Print version ISSN 0104-4230On-line version ISSN 1806-9282

Rev. Assoc. Med. Bras. vol.65 no.4 São Paulo Apr. 2019  Epub May 02, 2019

http://dx.doi.org/10.1590/1806-9282.65.4.535 

Guidelines in Focus

Interstitial cystitis - intravesical treatment

Fernando Gonçalves de Almeida1 
http://orcid.org/0000-0002-0273-4943

Nelson Sivonei da Silva Batezini1 
http://orcid.org/0000-0003-4688-8669

Ricardo Santos Simões2 
http://orcid.org/0000-0001-5916-0015

Wanderley M Bernardo2 
http://orcid.org/0000-0002-8597-5207

1Brazilian Society of Urology, Rua Real Grandeza, 108 sala 101 - Botafogo, Rio de Janeiro - RJ, Brasil

2Brazilian Medical Association, Rua São Carlos do Pinhal, 324 - Bela Vista, São Paulo - SP, Brasil

ABSTRACT

The Guidelines Project, an initiative of the Brazilian Medical Association, aims to combine information from the medical field in order to standardize producers to assist the reasoning and decision-making of doctors.

The information provided through this project must be assessed and criticized by the physician responsible for the conduct that will be adopted, depending on the conditions and the clinical status of each patient.

INTRODUCTION

Interstitial cystitis (IC), also known as Bladder Pain Syndrome (BPS) is a chronic disease of unknown etiology and progressive in nature characterized by the presence of pain and accompanied by irritating urinary symptoms in the absence of other identifiable causes1. Since it was first described by Skene in 1887, who characterized it is an inflammatory process that involves the entire or part of the bladder mucosa and can reach the muscle wall, studies on its etiology and physiopathology have not been successful in elucidating its specific mechanism.
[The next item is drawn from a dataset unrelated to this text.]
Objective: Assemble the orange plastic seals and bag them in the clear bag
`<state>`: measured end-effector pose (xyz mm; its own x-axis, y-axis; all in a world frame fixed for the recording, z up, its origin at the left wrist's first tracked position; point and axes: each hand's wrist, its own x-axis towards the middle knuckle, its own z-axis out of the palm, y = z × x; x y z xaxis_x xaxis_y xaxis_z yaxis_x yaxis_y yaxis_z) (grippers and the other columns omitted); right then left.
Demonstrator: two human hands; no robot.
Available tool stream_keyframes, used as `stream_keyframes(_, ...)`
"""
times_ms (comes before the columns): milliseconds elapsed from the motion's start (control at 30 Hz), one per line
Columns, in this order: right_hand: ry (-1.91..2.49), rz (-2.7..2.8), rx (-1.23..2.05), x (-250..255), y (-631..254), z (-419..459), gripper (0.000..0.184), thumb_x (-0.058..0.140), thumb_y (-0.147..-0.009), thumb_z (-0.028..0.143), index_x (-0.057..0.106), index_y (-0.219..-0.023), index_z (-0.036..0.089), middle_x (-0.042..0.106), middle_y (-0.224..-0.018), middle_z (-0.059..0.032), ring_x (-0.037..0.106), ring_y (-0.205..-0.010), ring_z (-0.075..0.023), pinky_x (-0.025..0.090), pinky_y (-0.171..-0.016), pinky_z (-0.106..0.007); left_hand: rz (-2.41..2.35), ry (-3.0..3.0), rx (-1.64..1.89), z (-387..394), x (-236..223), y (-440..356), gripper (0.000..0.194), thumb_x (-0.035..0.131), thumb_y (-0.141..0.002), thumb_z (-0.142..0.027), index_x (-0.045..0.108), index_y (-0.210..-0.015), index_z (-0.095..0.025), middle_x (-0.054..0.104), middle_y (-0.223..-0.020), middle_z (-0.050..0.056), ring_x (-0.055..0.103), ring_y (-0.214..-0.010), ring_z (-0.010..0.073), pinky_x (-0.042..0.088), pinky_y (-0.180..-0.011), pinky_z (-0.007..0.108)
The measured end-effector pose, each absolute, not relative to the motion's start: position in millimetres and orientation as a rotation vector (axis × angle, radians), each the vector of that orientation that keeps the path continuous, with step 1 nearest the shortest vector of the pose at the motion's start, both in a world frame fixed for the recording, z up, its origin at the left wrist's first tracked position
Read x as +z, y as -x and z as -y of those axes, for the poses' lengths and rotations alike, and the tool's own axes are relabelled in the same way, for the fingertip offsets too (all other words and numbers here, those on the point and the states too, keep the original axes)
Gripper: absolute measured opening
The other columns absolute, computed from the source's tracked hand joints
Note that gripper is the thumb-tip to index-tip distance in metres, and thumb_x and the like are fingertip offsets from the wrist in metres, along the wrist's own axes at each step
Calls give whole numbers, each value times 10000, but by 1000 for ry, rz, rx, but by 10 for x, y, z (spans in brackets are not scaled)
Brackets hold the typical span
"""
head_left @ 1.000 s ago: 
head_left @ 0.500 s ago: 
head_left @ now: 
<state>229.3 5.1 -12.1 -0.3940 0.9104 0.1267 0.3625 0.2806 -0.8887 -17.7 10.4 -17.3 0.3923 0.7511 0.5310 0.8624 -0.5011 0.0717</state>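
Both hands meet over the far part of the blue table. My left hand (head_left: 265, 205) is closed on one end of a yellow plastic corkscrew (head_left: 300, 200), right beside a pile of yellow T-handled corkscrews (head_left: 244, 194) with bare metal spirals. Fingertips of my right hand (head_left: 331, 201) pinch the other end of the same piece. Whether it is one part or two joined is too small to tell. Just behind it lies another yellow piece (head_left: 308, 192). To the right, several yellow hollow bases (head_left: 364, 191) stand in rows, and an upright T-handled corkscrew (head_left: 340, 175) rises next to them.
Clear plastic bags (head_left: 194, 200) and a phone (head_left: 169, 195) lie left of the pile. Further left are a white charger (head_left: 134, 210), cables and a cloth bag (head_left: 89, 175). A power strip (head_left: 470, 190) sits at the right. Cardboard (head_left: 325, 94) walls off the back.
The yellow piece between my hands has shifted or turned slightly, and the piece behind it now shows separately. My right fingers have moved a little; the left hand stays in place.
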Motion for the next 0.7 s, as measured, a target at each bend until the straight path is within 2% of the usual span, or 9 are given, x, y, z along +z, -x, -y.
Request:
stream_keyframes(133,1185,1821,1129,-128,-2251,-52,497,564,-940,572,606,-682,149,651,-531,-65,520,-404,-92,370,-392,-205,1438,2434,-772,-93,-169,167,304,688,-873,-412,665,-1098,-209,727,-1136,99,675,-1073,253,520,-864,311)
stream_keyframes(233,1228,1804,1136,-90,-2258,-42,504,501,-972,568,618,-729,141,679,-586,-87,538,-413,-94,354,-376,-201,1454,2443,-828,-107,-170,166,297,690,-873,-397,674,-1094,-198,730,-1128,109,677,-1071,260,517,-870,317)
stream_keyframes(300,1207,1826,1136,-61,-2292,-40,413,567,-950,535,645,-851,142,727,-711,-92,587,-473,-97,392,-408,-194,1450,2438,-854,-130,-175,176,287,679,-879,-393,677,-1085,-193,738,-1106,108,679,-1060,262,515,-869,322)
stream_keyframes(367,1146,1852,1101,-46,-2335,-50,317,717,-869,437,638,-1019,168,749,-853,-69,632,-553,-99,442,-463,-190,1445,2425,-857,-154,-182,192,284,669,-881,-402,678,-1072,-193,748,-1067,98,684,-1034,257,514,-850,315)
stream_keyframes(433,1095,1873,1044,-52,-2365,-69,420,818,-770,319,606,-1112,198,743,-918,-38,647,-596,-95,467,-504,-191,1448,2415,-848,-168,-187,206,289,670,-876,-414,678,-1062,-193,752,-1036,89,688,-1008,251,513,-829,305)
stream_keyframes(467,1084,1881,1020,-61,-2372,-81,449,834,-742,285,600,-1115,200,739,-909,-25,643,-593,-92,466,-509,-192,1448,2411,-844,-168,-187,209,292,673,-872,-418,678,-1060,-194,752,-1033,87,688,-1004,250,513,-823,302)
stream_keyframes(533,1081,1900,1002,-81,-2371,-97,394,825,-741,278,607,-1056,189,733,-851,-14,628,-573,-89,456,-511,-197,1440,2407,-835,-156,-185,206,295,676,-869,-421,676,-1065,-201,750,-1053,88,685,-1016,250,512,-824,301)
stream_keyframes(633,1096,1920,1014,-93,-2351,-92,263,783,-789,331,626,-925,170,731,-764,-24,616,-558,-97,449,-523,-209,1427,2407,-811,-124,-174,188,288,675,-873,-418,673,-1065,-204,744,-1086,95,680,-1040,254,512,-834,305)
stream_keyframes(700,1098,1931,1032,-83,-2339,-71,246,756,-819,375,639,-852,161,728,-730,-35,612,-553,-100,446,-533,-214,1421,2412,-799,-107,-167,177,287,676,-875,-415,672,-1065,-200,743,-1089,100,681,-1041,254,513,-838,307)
Thus, the therapeutic approach is a complex subject that includes behavioral, pharmacological and even surgical interventions with the main objective of restoring the bladder function, preventing recurrence and improving the quality of life2.

Among the pharmacological arsenal available is the intravesical treatment, in which the drugs are applied directly to the inner surface of the bladder mucosa; the main representatives of this strategy are the dimethyl sulfoxide (DMSO), hyaluronic acid (HA), resiniferatoxin, pentosan polysulfate sodium (PPS), lidocaine, chondroitin sulfate (CS), botulinum toxin type A (BoNTA), and Bacillus Calmette-Guérin (BCG). Intravesical instillation has the advantage of providing high concentrations of the drug directly to the vesical urothelium, with the rationale of recovery of the glycosaminoglycans layer, acting on the process of inflammation and hypersensitivity. In addition, it minimizes systemic effects.

METHODOLOGY

The purpose of this guideline is to present the doctors, specialists and healthcare establishments with the main intravesical drug therapies employed for managing interstitial cystitis. In relation to the outcome, complaints of pain, frequency, urgency and bladder capacity were assessed. A systematic review of the literature was performed, without period restriction, in the Medline database, retrieving 112 papers, of which 15 were selected to respond to the clinical question: What are the primary intravesical drug therapies used in Brasil to manage interstitial cystitis? The search strategy used was: (interstitial cystitis, or Cystitides, Interstitial or INTERSTITIAL Cystitides OR interstitial cystitis OR Painful Bladder Syndrome OR Chronic interstitial cystitis, OR Chronic Interstitial Cystitides or Cystitides, Chronic interstitial or INTERSTITIAL Cystitides, Chronic OR interstitial cystitis, Chronic OR Chronic interstitial cystitis) AND (Therapy/3,437[filter]). The selection of the studies and the evaluation of the titles and abstracts obtained from the search strategy in the databases consulted were independently and blindly conducted, in total accordance with the inclusion and exclusion criteria. Finally, studies with potential relevance were separated. When the title and the summary were not enlightening, we sought for the full article. Only studies with texts available in its entirety were considered for critical evaluation. We included studies available in Portuguese, English, Spanish, French, or Italian. Through this search, we were able to obtain evidence that the treatment with DMSO, HA, PPS and botulinum toxin type A seem to be associated with the improvement of symptoms experienced by individuals with IC/BPS. The details of the methodology and the results of this guideline are set out in Annex I.

RESULTS

The results regarding the treatment of patients with interstitial cystitis using dimethyl sulfoxide, hyaluronic acid, resiniferatoxin, pentosan polysulfate sodium, lidocaine, chondroitin sulfate, botulinum toxin type A, and Bacillus Calmette-Guerin will be presented.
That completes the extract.